McDougall, T., Holmes, R., Gunn, K. (2023): How much upwelling occurs in the abyssal bottom boundary layer?, XXVIII General Assembly of the International Union of Geodesy and Geophysics (IUGG) (Berlin 2023).
https://doi.org/10.57757/IUGG23-0207


Cite as: https://gfzpublic.gfz-potsdam.de/pubman/item/item_5016268
Abstract
We examine (i) what sets the vertical stratification in the abyssal ocean, and (ii) the rate of upwelling of water in the bottom boundary layer of the abyssal ocean. We restrict attention to the bottom-most, densest, 2000m of the ocean and analyse the buoyancy budget in buoyancy coordinates, taking into account the bottom-intensified nature of the rate of diapycnal mixing in the ocean.

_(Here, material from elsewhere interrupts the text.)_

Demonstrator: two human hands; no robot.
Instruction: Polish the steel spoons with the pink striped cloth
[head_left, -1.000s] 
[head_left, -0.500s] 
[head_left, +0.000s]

This bottom-intensified nature of diapycnal mixing means that the diapycnal velocity in the ocean interior is downwards towards denser fluid, and all the diapycnal upwelling occurs in the first ~50m above the sea floor, with the upwelling transport in this Bottom Boundary Layer often being two or three times the net diapycnal upwelling needed to balance the sinking transport of Antarctic Bottom Water. The geometry and conservation equations of this problem can be described as a steady-state filling-box problem. The rate of sinking of dense Antarctic Bottom Water and the area-integrated diffusive buoyancy flux across the upper-most buoyancy surface are both regarded as given input parameters, which gives the buoyancy contrast between the sinking Antarctic Bottom Water and the value of buoyancy on this upper-most surface. We show that the vertical stratification in the interior abyssal ocean is then entirely determined by knowledge of the rate of detrainment (or entrainment) of plume fluid out of (into) the sinking plume and into (out of) the ocean interior. This knowledge is equivalent to knowledge of the area-integrated diffusive buoyancy flux on the buoyancy surfaces in the abyss.